I need to replace a scuffed piston and cylinder in my ms 290 chainsaw. I see kits on ebay with all the parts to do this. Most are reproduction parts and I wonder if anybody here can vouch for their quality? I think everything else is in good shape but the piston is very badly scuffed as viewed through the muffler opening. 
Has anybody here replaced the piston and cylinder in this saw and what tips can you provide?? I have a service manual cd and should be able to do the work myself.


----------



## Don L (Jul 14, 2012)

I would recommend checking the price of genuine Stihl parts before buying aftermarket.If the difference is'nt too great go with OEM.Most of the aftermarket parts I've seen work,just do'nt fit as well and are harder to make work.
Stilh builds products to be easily serviced,the only thing I can think of is that one of the bar studs screws into the crankcase and must be removed.You can jam two bar nuts together and use a wrench to remove the stud.
I think the MS310 is the same except for the piston and cylinder size,if you want more power this might be something to research before buying parts.I've never tried this swap but I really like the extra power of the MS310 with the same weight as MS290.
Carb tuning is the only issue I can think of with this swap,I certainly can't recommend removing the limiter caps on the carb,if you do it is much easier to do it before you reinstall the carb.


----------



## billsmowers (Mar 21, 2008)

ccrider966 said:


> I need to replace a scuffed piston and cylinder in my ms 290 chainsaw. I see kits on ebay with all the parts to do this. Most are reproduction parts and I wonder if anybody here can vouch for their quality? I think everything else is in good shape but the piston is very badly scuffed as viewed through the muffler opening.
> Has anybody here replaced the piston and cylinder in this saw and what tips can you provide?? I have a service manual cd and should be able to do the work myself.

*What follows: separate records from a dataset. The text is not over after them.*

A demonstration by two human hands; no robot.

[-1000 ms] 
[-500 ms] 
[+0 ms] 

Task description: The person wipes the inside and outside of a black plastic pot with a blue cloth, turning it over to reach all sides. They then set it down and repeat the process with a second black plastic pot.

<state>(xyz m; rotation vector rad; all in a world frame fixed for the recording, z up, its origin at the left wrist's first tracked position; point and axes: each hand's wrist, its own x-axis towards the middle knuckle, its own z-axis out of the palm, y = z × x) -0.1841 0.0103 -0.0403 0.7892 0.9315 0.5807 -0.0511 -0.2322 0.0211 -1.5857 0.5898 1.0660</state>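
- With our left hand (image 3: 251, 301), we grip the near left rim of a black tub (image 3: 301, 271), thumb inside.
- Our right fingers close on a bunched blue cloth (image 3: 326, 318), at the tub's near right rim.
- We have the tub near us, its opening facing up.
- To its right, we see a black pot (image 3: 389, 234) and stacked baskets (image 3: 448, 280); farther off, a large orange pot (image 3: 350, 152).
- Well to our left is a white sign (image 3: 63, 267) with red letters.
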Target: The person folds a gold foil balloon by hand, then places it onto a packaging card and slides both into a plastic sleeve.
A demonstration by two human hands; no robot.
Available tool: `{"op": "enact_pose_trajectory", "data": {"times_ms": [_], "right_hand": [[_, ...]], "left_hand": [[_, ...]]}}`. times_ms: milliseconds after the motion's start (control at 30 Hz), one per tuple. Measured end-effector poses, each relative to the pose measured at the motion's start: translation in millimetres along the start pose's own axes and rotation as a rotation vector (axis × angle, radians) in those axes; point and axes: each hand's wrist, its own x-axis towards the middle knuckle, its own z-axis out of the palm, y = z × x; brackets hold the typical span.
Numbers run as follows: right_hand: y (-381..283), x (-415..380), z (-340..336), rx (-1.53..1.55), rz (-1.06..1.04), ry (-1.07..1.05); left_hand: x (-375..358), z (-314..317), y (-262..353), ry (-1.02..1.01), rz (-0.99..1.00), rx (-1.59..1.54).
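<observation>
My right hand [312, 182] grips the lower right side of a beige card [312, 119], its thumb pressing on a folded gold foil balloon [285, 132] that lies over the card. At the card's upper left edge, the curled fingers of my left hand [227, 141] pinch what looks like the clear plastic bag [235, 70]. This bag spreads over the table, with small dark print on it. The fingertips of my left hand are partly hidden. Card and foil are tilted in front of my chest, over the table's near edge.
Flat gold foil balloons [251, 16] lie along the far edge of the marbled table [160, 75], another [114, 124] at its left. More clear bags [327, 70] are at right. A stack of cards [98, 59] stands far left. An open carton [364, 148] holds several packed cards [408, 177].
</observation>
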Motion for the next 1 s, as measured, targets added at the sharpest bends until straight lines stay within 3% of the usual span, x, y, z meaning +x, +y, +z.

before you buy a piston kit you need to find why the piston got screwed in the first case eg lack of lube, lean carb settings, air leak etc. or you will be back to square one and need another kit some aftermarket kits are ok just make shore it has a nickoseal coating to the cylinder
hope this helps

bill


----------



## ccrider966 (Jul 8, 2006)

Thanks, I found the note to remove the bar stud in the service disk I have. The cost is considerably different, like $100 difference! So I will likely use the aftermarket parts advertised on Ebay from a seller with lots of parts sold with good references.


----------



## ccrider966 (Jul 8, 2006)

Thanks, I bought the saw as stuck and do not know cause but I suspect it was improper mixture of fuel. I will try not to lean out the mixture if I ever get it back together!
I never heard of niko seal coating, what is that and how can I check other than asking seller on Ebay of the piston and cylinder?


----------



## Don L (Jul 14, 2012)

Just another thought,be sure to check the bearings for roughness before ordering parts.
For a hundred dollars less I would use aftermarket parts too.


----------



## paulr44 (Oct 14, 2008)

billsmowers said:


> before you buy a piston kit you need to find why the piston got screwed in the first case eg lack of lube, lean carb settings, air leak etc. or you will be back to square one and need another kit some aftermarket kits are ok just make shore it has a nickoseal coating to the cylinder
> hope this helps
> 
> bill


VERY VERY TRUE. IF the carburetor is a problem, or a vacuum leak exists the saw will probably just fail again in a short period.

A crankcase pressure/vacuum test should always be done in these circumstances, and EVEN THEN, the carburetor will be an UNKNOWN until you can run it (unless you have a carburetor flow-bench (mucho bucks!!)).

We NEVER provide an estimate for a piston/cylinder job without informing the customer the CARB. may be at fault, is currently unknown, and will cost $XXX MORE if it is a problem after the rebuild.

Had a very large saw do just that to me...the carb. worked fine for after the piston/cyl replacement, but apparently when hot and under load it leaned out...had to replace the pist/cyl for free but the LONGTIME customer was understanding and paid for carb (no labor).

BILL'S warning is very real and accurate...
Paul


----------